Issues in the derivation of MP characteristics via autofluorescence imaging, AFI, can arise if absorption, fluorescence, and scattering effects are present due to the presence of other compounds than the lipofuscin and carotenoid chromophores of interest. Potentially these other compounds can interfere with the optical detection scheme for MP.
One issue is the fluorescence of the natural lens, which occurs at wavelengths in the visible to far red wavelength region under the autofluorescence excitation conditions described above. It has been shown that this fluorescence can be largely avoided by limiting the lipofuscin fluorescence detection to the long-wavelength shoulder of its emission band, i.e. to wavelengths above approximately 700 nm. Under these detection conditions the image contrast between lipofuscin intensities in the macular region and the periphery is significantly improved.

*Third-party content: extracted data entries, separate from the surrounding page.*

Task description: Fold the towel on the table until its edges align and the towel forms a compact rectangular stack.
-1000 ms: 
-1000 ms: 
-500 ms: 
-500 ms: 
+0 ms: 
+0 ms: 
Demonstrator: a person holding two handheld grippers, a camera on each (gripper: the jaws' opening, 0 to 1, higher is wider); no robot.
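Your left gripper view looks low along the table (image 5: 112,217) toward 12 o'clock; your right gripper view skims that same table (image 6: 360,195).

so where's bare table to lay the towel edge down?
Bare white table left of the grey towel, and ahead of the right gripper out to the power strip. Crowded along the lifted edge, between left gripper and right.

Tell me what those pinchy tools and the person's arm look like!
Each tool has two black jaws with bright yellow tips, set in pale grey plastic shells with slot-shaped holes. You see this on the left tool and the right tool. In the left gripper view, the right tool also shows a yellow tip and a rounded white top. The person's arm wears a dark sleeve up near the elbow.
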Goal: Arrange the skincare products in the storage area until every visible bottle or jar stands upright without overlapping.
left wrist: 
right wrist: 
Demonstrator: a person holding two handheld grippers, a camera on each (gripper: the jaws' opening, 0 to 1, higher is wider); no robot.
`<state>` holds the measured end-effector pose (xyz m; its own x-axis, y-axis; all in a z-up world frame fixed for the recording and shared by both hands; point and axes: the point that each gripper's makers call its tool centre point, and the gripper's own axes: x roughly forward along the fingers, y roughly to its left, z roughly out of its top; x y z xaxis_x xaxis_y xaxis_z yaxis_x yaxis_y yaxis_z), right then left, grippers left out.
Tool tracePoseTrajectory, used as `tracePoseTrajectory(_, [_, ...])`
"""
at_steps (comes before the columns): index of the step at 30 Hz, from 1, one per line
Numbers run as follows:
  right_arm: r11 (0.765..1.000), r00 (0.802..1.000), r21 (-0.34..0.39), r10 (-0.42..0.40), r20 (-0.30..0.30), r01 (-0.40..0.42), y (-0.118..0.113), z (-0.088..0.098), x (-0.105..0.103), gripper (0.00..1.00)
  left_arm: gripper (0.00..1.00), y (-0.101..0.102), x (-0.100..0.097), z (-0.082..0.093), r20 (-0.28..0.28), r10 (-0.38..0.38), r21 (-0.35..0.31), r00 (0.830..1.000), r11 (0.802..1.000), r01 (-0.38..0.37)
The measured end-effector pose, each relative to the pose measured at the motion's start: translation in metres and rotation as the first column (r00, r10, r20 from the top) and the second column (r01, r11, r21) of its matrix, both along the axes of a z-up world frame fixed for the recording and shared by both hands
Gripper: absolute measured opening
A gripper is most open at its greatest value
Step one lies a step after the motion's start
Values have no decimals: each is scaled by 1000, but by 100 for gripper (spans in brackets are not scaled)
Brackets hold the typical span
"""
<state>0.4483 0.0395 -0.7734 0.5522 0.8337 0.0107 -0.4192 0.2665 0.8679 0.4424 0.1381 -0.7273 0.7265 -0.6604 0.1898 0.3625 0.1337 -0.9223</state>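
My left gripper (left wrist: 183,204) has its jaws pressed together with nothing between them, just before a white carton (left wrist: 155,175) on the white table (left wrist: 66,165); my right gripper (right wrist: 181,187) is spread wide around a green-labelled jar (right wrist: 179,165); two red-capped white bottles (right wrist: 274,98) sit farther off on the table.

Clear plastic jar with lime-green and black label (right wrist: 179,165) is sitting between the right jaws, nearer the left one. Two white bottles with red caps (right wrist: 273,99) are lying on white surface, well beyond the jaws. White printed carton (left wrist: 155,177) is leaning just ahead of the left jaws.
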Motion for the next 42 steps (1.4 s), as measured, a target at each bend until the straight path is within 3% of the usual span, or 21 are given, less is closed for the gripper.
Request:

Another issue is the question of potential opacities in anterior ocular media, most importantly in the natural lens, where cataracts, often found in elderly subjects, could lead to AFI contrast degradation due to excessive scattering. It is necessary therefore to investigate the quantitative influence of media opacities, at least due to the predominant lens cataracts, on the achievable MP levels in AFI imaging, and possibly to derive correction factors for the AFI images in the presence of pathologies.